Recently, though, Pass and his doctoral student Yanyi Liu found a new approach to sifting through these worlds. For the first time, they identified a natural problem — called time-bounded Kolmogorov complexity, or Kt for short — whose difficulty level creates a bright dividing line between the worlds that include cryptography and the worlds that don’t. If Kt is easy on average, Liu and Pass showed, then secure cryptography cannot exist, so we’re in Algorithmica, Heuristica or Pessiland. But if Kt is hard on average, then we can make one-way functions, so we’re at least in Minicrypt, and possibly Cryptomania.
This new result means computer scientists can eliminate Pessiland — the worst world — if they can prove one more statement: If Kt is easy on average, then so is every problem in NP. In that case, we’ll have narrowed things down to the worlds where Kt is hard on average (Minicrypt and Cryptomania) and the ones where Kt — and every other problem in NP — is easy on average (Algorithmica and Heuristica).
Researchers have been chipping away at Pessiland for some time, said Ryan Williams of the Massachusetts Institute of Technology. “I think the general consensus is that Pessiland can be ruled out, but whether we’re going to do that sooner or later, I don’t know.”
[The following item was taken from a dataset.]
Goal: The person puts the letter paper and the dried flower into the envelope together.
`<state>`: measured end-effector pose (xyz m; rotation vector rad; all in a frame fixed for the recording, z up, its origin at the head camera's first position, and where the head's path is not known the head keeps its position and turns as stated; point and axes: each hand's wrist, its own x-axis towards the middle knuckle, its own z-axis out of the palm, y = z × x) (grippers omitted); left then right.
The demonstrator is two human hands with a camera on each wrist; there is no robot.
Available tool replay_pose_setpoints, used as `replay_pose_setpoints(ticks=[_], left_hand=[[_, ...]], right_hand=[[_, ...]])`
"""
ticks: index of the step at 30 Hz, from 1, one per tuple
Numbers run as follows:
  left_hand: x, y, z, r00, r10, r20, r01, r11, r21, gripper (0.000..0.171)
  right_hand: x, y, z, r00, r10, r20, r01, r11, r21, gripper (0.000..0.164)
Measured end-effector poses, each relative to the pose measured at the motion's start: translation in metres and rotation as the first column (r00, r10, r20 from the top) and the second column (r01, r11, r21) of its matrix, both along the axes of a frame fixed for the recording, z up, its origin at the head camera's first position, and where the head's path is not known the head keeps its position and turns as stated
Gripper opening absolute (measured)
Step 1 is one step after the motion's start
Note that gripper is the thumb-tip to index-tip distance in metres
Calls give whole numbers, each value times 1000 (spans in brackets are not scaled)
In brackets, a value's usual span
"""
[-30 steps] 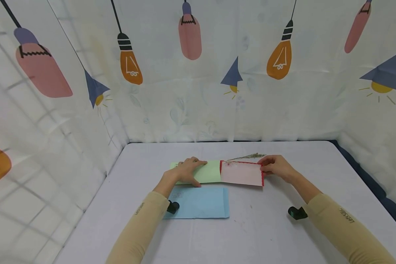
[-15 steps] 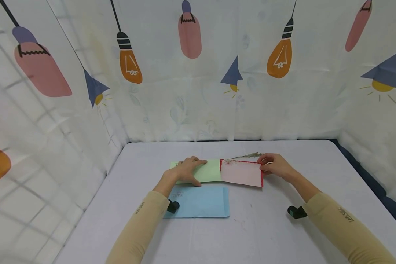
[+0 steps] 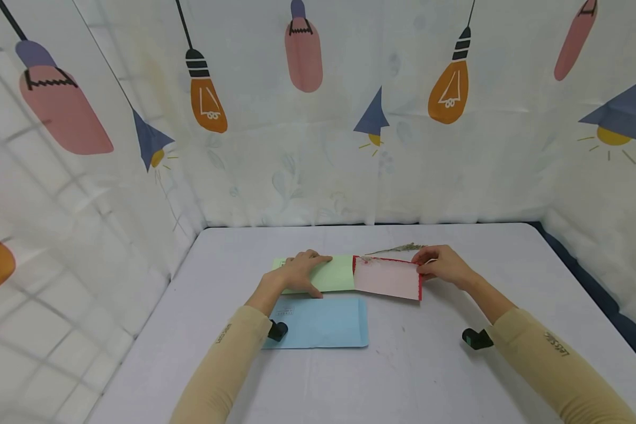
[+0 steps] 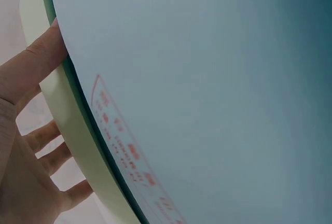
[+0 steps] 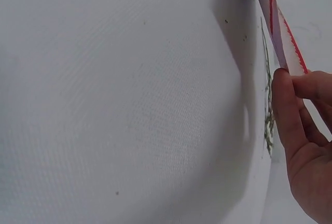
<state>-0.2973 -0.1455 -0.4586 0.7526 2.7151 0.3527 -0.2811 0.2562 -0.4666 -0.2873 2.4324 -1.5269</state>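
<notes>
My left hand [image 3: 297, 273] lies with spread fingers on a pale green envelope [image 3: 340, 272], pressing it on the table. In the left wrist view the thumb [image 4: 37, 60] reaches the near edge of that envelope. A pinkish-white card [image 3: 384, 278] with red edging extends from the envelope's right end. My right hand [image 3: 445, 266] pinches the card's right end between thumb and fingers. In the right wrist view the card [image 5: 277, 35] stands raised above the tabletop, its folded layers and red border showing at the fingertips.
A light blue envelope [image 3: 320, 325] lies in front of the green one, below my left wrist. Behind the card is a thin dried plant sprig [image 3: 403, 248]. White cloth covers the table [image 3: 403, 371]. A curtain printed with lamps [image 3: 318, 165] hangs at the back.
</notes>
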Motion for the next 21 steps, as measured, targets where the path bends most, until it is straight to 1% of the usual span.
replay_pose_setpoints(ticks=[9,13,15,21], left_hand=[[1,0,1,1000,7,9,-7,1000,2,97],[0,1,1,1000,3,-4,-3,1000,-3,97],[0,1,1,1000,1,-8,-1,1000,-2,97],[0,2,2,1000,5,4,-5,1000,2,98]], right_hand=[[-3,-1,-3,1000,-4,22,3,999,44,23],[-3,-4,0,1000,-5,10,4,998,66,24],[-3,-6,3,1000,-18,14,17,998,67,25],[-1,-7,4,999,-37,32,34,996,77,30]])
Cryptographers would really like to eliminate Heuristica as well, which would involve proving that if Kt is easy on average then every problem in NP is easy in all cases (not just on average). Ruling out these two worlds would mean that either we live in Algorithmica, where everything is easy all the time, or we have enough hardness for basic cryptography.
Cryptographers widely refer to this goal as the field’s holy grail. Ishai doesn’t expect to see it proved in his lifetime, but even that is uncertain. “When hard problems are cracked, sometimes we see it coming, but sometimes we don’t,” he said. “Definitely our best shot is this new line of work.”